Também na Operação Fizz foram muitos os indícios encontrados pelo MP sobre as ligações cruzadas de vários angolanos poderosos e a relação com negócios milionários obscuros realizados em Angola e Portugal. Através de bancos, e não só no BPA Europa. Um destes episódios passou-se em 2010, conforme surge num email que se encontra junto ao processo e que foi trocado entre dois quadros do Millennium BCP, Nuno Perestrelo e Carlos Santos Lima. O “assunto” era o cliente “dr. Carlos Silva”. Preocupado, Nuno Perestrelo informou o colega que o presidente do Banco Atlântico recebera, em abril de 2009, cerca de 11,3 milhões de dólares (9 milhões de euros ao câmbio atual) referentes “ao segundo pagamento de subscrição” feito pelo Millennium Angola junto do BPA.

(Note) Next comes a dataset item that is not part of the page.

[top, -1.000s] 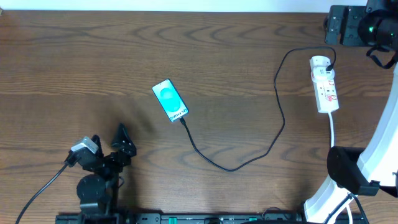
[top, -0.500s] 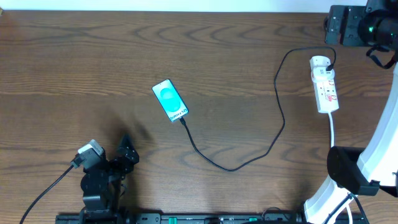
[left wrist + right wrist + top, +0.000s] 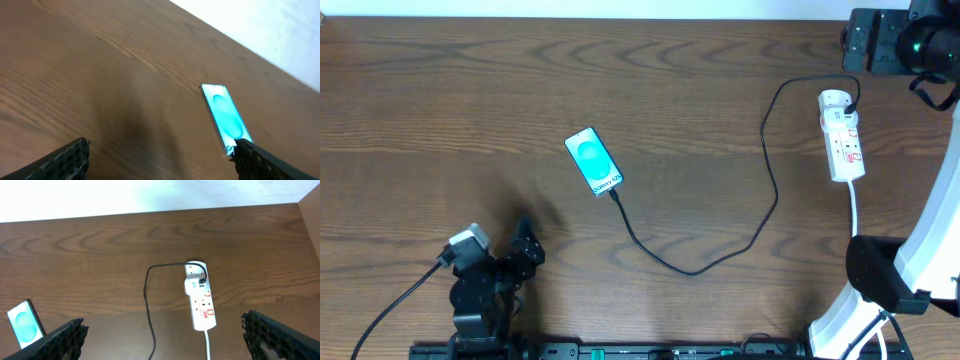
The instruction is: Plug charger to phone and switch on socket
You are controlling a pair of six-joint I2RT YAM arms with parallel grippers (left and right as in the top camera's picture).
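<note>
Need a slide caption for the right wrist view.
Narrow white power strip on brown wooden table, thin black charger cable plugged into it, teal-screened smartphone lower left.

Overhead: we look straight down from fixed spot high above dark brown wooden bench; whole top in frame, everything far off. Left wrist: we sit low, close to bench surface, facing obliquely across it toward far edge and pale wall; own jaws frame bottom corners. Right wrist: we look from higher, tilted down, farther back. All three views share flat teal-screened smartphone. Overhead and right wrist also share narrow white power strip and thin black cable.
</note>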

E que, daquele montante, “cerca de 5 milhões de dólares” (4 milhões de euros) “foi/irá ser transferido para quatro entidades individuais”. Depois, destacou que o primeiro pagamento de 2,3 milhões de dólares já tinha sido encaminhado para contas em Portugal do Banco Privado Europa. Contas em nome de Manuel Vicente, dos generais Kopelipa e Leopoldino do Nascimento e do também angolano Baptista Sumbe. Os três primeiros receberam cada um 750 mil dólares (612 mil euros). A quarta transferência para Sumbe foi de apenas 50 mil dólares. O departamento de compliance do BCP pediu um “justificativo” das transferências, porém, como referiu no email Nuno Perestrelo, o banqueiro Carlos Silva ter-lhe-á dito que não pretendia dar “mais nenhuma justificação”. “Pediu-me que falássemos com o dr. Miguel Maya, que está a par do assunto”, finalizou Nuno Perestrelo.